Yeah, he did it: this afternoon at a press conference, Governor David Ige announced that he would sign House Bill 2501 “with reservations,” which means Alexander & Baldwin (A&B) can continue its century-old practice of diverting East Maui water (the governor’s live stream of the press conference was a failure, but Honolulu Civil Beat reporter Nathan Eagle tweeted Ige’s decision at 2:20pm or so). This is despite A&B’s announcement earlier this year that they would close the Hawaiian Commercial & Sugar plantation on Maui.
Reaction to the announcement from environmentalists was swift and brutal. “Governor Ige failed to achieve the right balance in this situation,” said Marti Townsend, Director for the Sierra of Hawai‘i, in a June 27 news release. “His decision unnecessarily favors profit-driven water diversions above the best interests of the public. Our laws are written to ensure that our water is held in trust for everyone’s benefit. The Ige Administration should follow those laws, not change them to benefit those that divert public water for private gain, while harming the people and our environment.”

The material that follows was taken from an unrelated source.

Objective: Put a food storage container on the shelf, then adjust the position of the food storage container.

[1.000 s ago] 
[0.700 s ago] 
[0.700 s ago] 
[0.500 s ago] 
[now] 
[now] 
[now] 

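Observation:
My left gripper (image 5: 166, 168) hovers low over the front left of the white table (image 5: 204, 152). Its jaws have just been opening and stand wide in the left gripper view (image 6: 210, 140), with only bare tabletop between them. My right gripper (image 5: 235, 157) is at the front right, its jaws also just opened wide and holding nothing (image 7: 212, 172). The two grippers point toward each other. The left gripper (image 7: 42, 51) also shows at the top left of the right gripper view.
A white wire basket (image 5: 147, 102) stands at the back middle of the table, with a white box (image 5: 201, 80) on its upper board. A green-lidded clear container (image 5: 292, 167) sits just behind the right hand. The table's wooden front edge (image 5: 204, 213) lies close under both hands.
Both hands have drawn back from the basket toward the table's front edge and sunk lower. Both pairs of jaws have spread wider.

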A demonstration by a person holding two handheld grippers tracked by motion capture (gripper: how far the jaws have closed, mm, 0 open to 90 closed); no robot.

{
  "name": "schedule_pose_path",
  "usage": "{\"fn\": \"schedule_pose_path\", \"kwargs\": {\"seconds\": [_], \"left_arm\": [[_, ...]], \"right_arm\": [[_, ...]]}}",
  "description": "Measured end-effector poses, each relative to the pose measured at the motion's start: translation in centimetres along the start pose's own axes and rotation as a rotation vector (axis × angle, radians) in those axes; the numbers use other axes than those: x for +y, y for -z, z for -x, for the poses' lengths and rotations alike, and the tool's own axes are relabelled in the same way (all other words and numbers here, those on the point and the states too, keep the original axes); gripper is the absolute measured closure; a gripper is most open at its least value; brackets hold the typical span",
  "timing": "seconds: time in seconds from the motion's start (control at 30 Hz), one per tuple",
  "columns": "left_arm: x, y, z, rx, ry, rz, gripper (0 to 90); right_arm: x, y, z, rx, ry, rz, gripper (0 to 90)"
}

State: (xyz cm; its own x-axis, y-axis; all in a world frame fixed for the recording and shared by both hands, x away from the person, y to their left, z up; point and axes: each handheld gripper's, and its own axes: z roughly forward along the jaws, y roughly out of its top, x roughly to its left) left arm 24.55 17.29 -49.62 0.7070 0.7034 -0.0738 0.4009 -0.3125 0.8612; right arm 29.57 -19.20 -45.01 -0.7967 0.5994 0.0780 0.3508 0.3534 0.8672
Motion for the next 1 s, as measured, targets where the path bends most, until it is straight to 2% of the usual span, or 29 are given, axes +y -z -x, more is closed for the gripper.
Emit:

In her news release, Townsend also noted that a court ruled in January that the state Department of Land and Natural Resources “had improperly ‘held over’ A&B’s permits for nearly 3 decades in violation of state law.” This fact made Mahealani Wendt, a Wailuanui resident who has challenged A&B’s water diversions, profoundly disappointed.
“Today Governor Ige makes clear that he does not care about the people of East Maui,” she said in the Sierra Club Hawaii press release. “The court agreed that A&B has been improperly diverting the public’s water, but instead of following the law the politicians are siding with the corporation that has been harming us for so long.”
A couple hours after his press conference, Ige issued a statement on why he signed HB 2501. He starts by mentioning that he signed the bill despite having “major reservations” and insists that “water diversions will not continue as they have in the past.” But he also uses the phrase “I expect A&B…” twice, which doesn’t exactly sound like a guarantee (during the 2014 election, Ige’s campaign took more than $2,700 from the A&B HI Political Action Committee, and another $4,000 from A&B CEO Stanley Kuriyama, according to the Hawaii Campaign Spending Commission).
Anyway, here’s Ige’s statement, in full:
We have a water permit process that has not been working. While I have major reservations about HB2501, it does provide time to transition to a process that ensures water is distributed fairly in accordance with the public trust doctrine and that decisions are made in a timely manner. The issues this bill addresses affect A&B and others such as KIUC and HECO and smaller farmers who have revocable water permits and are not able to convert them to leases in the time allowed under statute.
I understand why taro farmers on Maui would want this bill vetoed, and to them I say that water diversions will not continue as they have in the past. The State Water Code explicitly prohibits wasting water, and I expect A&B to stop diverting any water it is not actively using. I also expect A&B to make its plans to support sustainable, diversified agriculture available to the public as quickly as possible and to act in good faith, so we can all pitch in on shaping Maui’s future.
My expectation is that the Board of Land and Natural Resources and the Commission on Water Resource Management will act quickly, especially in setting instream flow standards so we all have the same facts. As the Board and Commission consider any application for long-term leases, I also expect them to factor in expected climate change impacts to rainfall, in-stream protection, and forest protection.
My administration is committed to helping the parties involved in East Maui to mediate their differences to avoid costly delays for everyone. Let us move forward together.